In recent times, JupyterLab has gained popularity among data scientists and students because of its ease of use, flexibility, and extensibility. However, access to resources and cost remain a hindrance. In this blog, we provide a walkthrough on creating and running your own GPU-accelerated JupyterLab, taking advantage of low GPU prices on SaladCloud.
The challenge in data science learning & research
Many college students and professionals in the AI and Data Science industry face common challenges when dealing with GPU-capable development environments for learning, testing, or researching.
The laptops they use daily often lack a dedicated GPU, or the built-in GPUs are incompatible with popular frameworks like TensorFlow and PyTorch. Investing in a second computer with an NVIDIA GPU for Machine Learning not only costs thousands of dollars but also results in low utilization and inconvenience.
In addition, building development environments using NVIDIA GPUs could be tedious work. One needs to be familiar with Windows, Linux, or both; understand the version compatibility among different software pieces; and know how to install Python and its IDE, TensorFlow/PyTorch, C/C++ Compiler, cuDNN, CUD, and the GPU Driver, etc. The process can be frustrating and time-consuming. Many individuals spend several days reading instructions and seeking help online, hindering research and learning progress.

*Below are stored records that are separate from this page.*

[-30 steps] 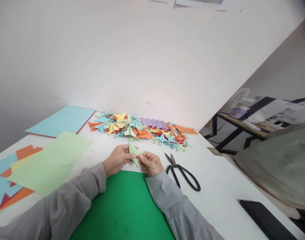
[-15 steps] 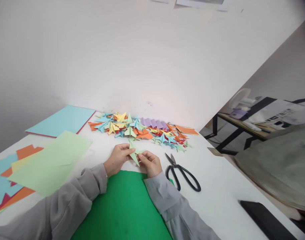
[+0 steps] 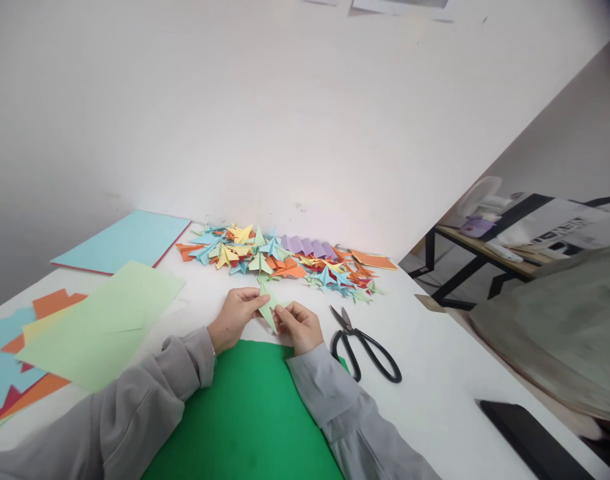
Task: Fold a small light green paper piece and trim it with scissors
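Paper piece, pale green and folded to a point, held just below the centre of the frame, near the far edge of a green sheet. Pinched from the left by the thumb and fingers of the left hand, from the right by those of the right hand; closed narrow on the paper on both sides.

Towards the right edge, large dark lettering on a pale bag; slanted and blurred, cannot make out the word. Contents of the bag hidden. Beneath it, a wood-topped stand with black legs. At the top edge, a printed sheet on the wall, cut off by the frame, too little in view to read.

Across the middle, on the white bench, a heap of small paper planes in yellow, blue, orange and pale green, with purple pleated pieces and, at the right end, orange sheets. Right of the hands, black-handled scissors, blades slightly parted. Lower right, a flat black object. At left, a blue sheet; below it, a large pale green sheet overlapping coloured scraps.
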`<act>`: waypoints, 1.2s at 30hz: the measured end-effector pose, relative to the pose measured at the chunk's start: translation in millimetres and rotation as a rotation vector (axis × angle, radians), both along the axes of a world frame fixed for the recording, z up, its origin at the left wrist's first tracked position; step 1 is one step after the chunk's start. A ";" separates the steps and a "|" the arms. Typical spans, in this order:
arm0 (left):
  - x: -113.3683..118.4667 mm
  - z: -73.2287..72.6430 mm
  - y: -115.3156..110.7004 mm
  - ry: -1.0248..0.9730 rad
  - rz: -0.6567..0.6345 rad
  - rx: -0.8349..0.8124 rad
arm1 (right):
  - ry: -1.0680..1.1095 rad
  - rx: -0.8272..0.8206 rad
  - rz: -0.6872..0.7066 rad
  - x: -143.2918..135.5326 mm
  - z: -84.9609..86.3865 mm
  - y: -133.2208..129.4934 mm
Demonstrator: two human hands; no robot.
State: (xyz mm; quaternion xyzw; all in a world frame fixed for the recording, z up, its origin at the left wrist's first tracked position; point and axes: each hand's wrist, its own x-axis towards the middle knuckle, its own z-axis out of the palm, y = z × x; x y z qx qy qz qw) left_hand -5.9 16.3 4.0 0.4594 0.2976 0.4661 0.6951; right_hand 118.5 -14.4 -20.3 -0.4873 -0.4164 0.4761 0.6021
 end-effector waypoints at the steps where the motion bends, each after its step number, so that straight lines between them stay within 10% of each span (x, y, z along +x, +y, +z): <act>1: 0.0 -0.9 0.3 0.014 0.001 0.020 | 0.002 -0.003 0.005 0.2 0.2 0.1; 28: -1.2 -7.5 1.6 0.156 -0.074 0.148 | -0.054 0.002 0.108 0.7 -3.7 0.9; 36: 0.1 -8.2 2.4 0.165 -0.028 0.115 | -0.458 0.182 -0.040 3.2 -2.6 -3.8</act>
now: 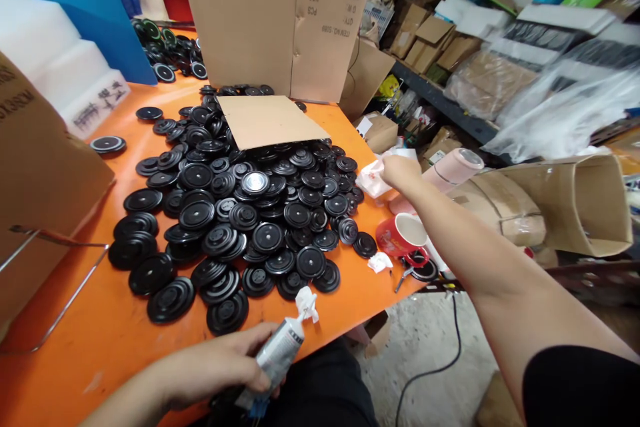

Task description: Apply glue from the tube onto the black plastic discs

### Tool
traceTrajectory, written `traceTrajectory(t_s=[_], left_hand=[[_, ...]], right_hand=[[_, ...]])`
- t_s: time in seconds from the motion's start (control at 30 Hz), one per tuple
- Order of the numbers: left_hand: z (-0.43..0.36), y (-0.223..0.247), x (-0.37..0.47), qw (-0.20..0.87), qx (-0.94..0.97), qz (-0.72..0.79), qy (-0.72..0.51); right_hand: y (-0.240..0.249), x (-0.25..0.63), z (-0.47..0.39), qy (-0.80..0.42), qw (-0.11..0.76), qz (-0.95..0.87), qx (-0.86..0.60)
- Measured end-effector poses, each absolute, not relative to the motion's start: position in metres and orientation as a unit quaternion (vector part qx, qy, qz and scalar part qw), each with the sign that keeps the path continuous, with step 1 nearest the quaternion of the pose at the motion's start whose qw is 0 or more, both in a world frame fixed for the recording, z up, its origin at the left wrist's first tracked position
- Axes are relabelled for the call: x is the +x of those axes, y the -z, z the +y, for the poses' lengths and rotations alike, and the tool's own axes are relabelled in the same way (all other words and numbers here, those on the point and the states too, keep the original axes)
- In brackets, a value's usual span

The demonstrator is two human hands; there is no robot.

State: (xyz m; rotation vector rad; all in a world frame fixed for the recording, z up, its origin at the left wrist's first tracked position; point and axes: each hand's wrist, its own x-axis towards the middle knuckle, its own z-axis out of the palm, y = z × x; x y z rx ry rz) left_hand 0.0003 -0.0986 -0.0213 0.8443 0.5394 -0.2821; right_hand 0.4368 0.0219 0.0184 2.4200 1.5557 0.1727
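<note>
A silver-grey squeeze tube lies tilted in my left hand, its fingers wrapped around it near the table's front edge. A crumpled piece of white tissue sits on the tube's nozzle. Across the table, my right hand is closed at a white and pink tissue packet; its fingertips are partly hidden. Between the hands spreads a big pile of glossy black round discs with stepped rings. A flat cardboard sheet rests on top of the pile.
Right of the pile stand a red mug, a pink bottle and a crumpled tissue. Cardboard boxes rise behind the pile and at left. A bent metal rod juts out at left. Shelves with boxes line the right.
</note>
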Motion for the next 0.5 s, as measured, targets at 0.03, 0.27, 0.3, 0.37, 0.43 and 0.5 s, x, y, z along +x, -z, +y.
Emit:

While public cloud providers offer options with GPU-capable compute instances or managed services, these solutions work well for enterprise customers training and deploying large AI models in production environments.
However, they are too expensive and overkill for personal learning or testing, with prices ranging from $0.50 to tens of dollars per hour. Moreover, the services from these public cloud providers are becoming more and more complicated, and many services are intertwined and built on top of others. To start working on AI and Data Science using these public clouds, you likely need several weeks first to gain a basic understanding of how these services work together.
The JupyterLab solution
This is where a tool like JupyterLab is becoming increasingly popular as the standard for learning & researching in data science. JupyterLab is a web-based interactive development environment for notebooks, code, and data. It is designed to provide a flexible and powerful platform for data science, scientific computing, and computational workflows.
JupyterLab is the next generation of Jupyter Notebook, which is one of the most popular IDEs for data science. It offers more features, flexibility, and integration than the classic Jupyter Notebook. But accessing and running JupyterLab on public clouds still requires significant time and financial commitment.
Easy, affordable access to JupyterLab on SaladCloud
SaladCloud is the world’s largest community-powered cloud, connecting unused compute resources with GPU-hungry businesses. By running JupyterLab on a distributed cloud infrastructure like SaladCloud, you can now learn data science at a more affordable cost. With more than a million individuals sharing compute and 10,000+ GPUs available at any time, SaladCloud offers consumer-grade GPUs at the lowest market prices compared to any other cloud. Prices start from $0.02/hour. You can view the complete list of GPU prices here.
SaladCloud is very straightforward and easy to use: with pre-built container images, you can swiftly launch publicly-accessible, elastic and GPU-accelerated container applications within a few minutes.
By building and running JupyterLab container images with popular AI/ML frameworks, we can transform SaladCloud into an ideal platform for college students and professionals to:
- learn Shell, C/C++, CUDA, and PyTorch/TensorFlow programming,
- to test and research various AI models for training, fine-tuning, and inference,
- and to share insights and collaborate with peers.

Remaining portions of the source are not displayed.